▸ **EXERCISE AIM**: Repeat the listing exactly. Do not carry over any pictures.

▸ **DATA EXTRACT**:
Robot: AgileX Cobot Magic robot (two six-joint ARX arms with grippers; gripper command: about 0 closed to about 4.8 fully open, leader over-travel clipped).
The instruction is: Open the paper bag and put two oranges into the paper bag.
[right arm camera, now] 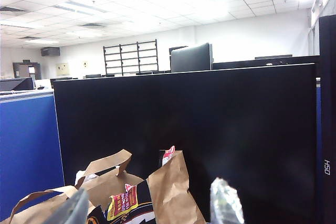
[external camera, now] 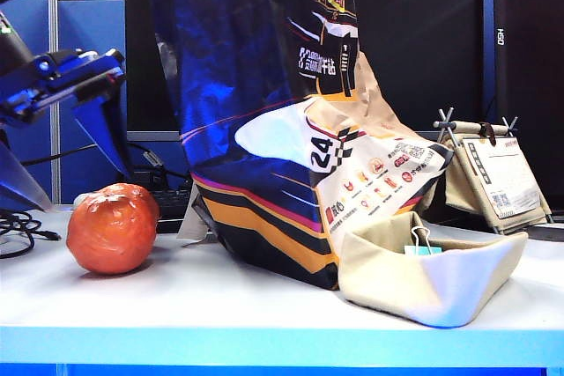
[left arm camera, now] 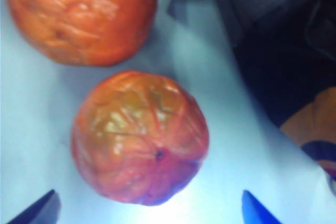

▸ **SOLUTION FOR THIS EXERCISE**:
Robot: AgileX Cobot Magic robot (two six-joint ARX arms with grippers; gripper command: about 0 closed to about 4.8 fully open, leader over-travel clipped).
The instruction is: Open the paper bag and put two oranges into the paper bag.
[right arm camera, now] 
[external camera, now] 
[left arm camera, now] 

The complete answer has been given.